Lo había olvidado por completo. Cerré los ojos. Apareció una sombra danzando en el haz de luz moteado por la lluvia, dio un brinco y se precipitó hacia el parabrisas. Se oyó un rumor sordo, como de timbales.

– Aterrizó de culo -dijo James.

– Exacto -le confirmé-. ¿Cómo lo sabes?

James Leer me miró y volvió a contemplar el capó del Galaxie.

– La abolladura tiene forma de culo -dijo, se encogió de hombros y metió su mochila en el coche.
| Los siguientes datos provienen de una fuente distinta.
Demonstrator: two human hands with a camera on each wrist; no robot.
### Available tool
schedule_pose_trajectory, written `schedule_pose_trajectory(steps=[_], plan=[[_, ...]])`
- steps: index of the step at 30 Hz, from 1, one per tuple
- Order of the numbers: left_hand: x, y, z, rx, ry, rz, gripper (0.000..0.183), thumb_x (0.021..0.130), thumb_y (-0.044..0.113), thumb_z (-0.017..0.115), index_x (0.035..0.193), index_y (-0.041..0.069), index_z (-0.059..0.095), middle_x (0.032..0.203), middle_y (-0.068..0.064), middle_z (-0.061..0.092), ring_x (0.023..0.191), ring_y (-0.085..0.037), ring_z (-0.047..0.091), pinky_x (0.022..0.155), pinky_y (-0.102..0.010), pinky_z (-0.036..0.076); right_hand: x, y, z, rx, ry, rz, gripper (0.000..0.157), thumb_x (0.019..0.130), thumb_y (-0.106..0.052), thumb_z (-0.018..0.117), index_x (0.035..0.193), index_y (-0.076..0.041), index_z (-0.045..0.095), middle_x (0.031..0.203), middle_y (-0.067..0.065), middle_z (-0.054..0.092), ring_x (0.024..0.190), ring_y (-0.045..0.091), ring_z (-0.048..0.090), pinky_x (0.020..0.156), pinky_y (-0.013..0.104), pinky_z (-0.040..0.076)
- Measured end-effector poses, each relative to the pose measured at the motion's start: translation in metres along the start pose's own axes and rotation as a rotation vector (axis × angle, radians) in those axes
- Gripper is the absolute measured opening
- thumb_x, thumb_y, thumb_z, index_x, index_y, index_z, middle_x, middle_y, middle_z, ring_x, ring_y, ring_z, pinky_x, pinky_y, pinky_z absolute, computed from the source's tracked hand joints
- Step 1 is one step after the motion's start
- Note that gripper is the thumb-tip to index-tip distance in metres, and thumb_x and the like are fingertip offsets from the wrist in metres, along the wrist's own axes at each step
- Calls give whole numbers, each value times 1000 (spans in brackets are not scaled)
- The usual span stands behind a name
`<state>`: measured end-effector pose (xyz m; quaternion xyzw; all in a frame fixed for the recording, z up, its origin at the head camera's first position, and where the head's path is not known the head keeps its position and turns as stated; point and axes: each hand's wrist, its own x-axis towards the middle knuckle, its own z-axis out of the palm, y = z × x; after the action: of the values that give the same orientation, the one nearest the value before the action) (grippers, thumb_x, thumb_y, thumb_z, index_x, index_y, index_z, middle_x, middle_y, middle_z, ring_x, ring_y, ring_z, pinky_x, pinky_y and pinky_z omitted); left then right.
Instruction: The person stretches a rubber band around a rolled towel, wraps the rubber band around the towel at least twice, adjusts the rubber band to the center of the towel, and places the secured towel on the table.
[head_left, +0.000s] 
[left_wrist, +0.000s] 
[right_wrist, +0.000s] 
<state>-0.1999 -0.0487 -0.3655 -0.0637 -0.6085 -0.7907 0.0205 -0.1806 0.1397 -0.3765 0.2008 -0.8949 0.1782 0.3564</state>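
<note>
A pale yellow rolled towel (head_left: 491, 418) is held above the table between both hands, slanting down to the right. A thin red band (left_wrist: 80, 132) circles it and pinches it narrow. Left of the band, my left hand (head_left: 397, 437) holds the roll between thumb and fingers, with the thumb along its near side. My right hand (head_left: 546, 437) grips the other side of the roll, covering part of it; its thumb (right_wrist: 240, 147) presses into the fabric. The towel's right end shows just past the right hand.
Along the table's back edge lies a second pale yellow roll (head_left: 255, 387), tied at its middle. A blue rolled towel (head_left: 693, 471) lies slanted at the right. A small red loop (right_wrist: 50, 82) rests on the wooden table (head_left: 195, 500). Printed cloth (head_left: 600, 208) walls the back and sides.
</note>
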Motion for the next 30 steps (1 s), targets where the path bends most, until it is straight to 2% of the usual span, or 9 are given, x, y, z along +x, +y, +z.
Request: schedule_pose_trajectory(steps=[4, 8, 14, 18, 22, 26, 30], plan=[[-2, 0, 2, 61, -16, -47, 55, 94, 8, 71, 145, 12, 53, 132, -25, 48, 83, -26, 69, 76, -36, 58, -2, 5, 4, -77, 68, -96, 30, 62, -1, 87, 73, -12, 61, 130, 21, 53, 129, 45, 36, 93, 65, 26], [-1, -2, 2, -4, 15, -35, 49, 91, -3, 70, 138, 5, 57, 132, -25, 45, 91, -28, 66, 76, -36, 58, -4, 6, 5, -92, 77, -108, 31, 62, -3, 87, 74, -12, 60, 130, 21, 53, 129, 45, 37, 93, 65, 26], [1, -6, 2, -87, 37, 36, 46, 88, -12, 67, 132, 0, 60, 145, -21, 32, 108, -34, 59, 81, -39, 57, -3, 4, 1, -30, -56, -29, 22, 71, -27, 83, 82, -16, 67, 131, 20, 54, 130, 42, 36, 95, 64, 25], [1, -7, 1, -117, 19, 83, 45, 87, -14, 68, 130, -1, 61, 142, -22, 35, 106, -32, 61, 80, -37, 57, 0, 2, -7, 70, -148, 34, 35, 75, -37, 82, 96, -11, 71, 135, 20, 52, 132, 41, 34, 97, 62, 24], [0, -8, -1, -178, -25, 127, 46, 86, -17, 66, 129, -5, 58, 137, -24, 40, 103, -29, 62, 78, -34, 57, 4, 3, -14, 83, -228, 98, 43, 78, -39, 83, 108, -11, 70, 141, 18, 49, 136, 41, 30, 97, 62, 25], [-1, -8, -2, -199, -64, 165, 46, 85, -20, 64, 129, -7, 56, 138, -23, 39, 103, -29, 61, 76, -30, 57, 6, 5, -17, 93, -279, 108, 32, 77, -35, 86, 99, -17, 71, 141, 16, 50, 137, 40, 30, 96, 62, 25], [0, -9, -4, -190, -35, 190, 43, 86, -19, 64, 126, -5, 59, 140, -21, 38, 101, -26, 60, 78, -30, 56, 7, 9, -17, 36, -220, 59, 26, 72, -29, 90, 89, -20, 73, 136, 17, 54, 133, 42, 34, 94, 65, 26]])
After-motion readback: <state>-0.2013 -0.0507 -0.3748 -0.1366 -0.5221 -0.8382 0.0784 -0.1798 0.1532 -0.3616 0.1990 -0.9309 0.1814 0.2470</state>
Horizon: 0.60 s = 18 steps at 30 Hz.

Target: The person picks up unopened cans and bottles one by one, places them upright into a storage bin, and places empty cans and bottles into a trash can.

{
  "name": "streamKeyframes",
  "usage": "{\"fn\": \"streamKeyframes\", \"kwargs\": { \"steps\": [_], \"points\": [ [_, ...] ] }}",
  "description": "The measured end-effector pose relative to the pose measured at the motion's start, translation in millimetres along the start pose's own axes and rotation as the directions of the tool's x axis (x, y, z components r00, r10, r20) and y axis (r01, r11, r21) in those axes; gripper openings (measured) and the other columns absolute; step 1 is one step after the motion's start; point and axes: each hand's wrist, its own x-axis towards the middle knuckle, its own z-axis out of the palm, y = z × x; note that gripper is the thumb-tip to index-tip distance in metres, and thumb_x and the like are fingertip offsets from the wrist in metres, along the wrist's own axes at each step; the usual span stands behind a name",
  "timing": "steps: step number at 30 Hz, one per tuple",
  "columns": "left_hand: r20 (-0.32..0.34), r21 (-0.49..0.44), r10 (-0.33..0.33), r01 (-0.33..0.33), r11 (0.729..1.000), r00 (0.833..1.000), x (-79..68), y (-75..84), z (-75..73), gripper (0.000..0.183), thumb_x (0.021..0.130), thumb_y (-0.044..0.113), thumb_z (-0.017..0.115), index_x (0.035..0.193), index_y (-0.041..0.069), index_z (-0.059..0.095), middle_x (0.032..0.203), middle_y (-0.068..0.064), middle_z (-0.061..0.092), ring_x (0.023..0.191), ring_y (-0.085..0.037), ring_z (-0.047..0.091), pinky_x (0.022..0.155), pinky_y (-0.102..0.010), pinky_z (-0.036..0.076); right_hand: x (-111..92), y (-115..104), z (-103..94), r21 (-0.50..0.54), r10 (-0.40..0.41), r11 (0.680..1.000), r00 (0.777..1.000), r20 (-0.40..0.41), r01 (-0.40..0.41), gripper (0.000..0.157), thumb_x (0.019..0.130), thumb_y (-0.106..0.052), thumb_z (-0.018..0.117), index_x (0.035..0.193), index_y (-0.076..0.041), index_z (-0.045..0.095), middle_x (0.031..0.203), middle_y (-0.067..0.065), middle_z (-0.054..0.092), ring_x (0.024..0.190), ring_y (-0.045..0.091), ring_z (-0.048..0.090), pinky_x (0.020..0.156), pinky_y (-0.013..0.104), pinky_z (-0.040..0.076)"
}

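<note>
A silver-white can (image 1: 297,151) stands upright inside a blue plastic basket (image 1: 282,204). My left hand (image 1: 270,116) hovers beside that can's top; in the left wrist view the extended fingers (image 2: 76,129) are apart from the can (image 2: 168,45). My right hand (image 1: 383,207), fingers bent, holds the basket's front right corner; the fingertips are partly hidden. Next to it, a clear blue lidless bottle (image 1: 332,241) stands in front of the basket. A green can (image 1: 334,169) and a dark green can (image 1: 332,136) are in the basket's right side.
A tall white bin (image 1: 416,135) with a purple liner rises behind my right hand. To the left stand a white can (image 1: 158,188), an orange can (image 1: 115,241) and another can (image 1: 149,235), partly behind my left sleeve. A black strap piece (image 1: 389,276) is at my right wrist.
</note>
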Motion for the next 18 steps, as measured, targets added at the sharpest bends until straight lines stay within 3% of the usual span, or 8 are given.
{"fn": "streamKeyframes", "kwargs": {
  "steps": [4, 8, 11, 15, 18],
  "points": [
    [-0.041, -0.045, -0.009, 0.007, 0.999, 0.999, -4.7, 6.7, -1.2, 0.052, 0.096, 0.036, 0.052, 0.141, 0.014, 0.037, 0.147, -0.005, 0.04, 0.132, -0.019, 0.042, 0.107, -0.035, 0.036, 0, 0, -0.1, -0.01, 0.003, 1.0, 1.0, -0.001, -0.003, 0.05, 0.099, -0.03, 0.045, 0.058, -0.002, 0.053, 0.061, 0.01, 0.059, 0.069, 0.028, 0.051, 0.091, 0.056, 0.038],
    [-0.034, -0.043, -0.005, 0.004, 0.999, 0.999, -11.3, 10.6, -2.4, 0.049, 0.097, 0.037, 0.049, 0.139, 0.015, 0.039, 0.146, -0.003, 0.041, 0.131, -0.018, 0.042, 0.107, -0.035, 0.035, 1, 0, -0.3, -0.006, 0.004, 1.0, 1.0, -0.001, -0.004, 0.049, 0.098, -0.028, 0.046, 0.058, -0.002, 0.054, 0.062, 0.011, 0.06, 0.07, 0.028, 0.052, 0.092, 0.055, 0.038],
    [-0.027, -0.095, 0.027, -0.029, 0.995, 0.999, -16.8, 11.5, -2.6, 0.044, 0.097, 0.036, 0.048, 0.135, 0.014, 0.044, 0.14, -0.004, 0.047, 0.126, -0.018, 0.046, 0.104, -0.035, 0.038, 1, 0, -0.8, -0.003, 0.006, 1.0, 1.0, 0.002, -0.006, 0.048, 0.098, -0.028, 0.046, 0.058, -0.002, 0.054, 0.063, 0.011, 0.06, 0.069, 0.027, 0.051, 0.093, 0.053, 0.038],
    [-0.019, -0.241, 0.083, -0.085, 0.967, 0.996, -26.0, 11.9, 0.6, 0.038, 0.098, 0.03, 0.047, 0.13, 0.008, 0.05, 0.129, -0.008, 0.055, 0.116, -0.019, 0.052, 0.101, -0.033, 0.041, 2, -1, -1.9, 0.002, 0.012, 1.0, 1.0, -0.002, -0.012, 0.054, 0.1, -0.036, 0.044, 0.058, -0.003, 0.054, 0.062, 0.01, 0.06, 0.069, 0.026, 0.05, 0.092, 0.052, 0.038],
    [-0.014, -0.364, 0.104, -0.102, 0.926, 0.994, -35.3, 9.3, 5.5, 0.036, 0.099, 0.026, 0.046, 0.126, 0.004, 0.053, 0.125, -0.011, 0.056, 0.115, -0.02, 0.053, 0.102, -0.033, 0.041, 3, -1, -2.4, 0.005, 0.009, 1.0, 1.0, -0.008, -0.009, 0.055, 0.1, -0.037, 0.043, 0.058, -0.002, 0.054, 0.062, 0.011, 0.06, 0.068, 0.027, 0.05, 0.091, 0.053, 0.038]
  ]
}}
Al hacer marcha atrás, faltó poco para que me cargase definitivamente el Galaxie de Happy Blackmore. Al salir de casa me había percatado de la presencia de una furgoneta de reparto blanca que avanzaba lentamente por la calle Denniston mientras su conductor iba comprobando la numeración de las casas, pero no me molesté en volver a mirar antes de descender hacia la calle al menos a treinta por hora; al hacer marcha atrás debía apretar el acelerador, porque si no el coche tenía tendencia a calarse. En el último segundo vi en el retrovisor una mancha blanca, el dibujo de un par de boxeadores y el letrero. Pisé el freno. El conductor de la camioneta frenó en seco y después arrancó bruscamente.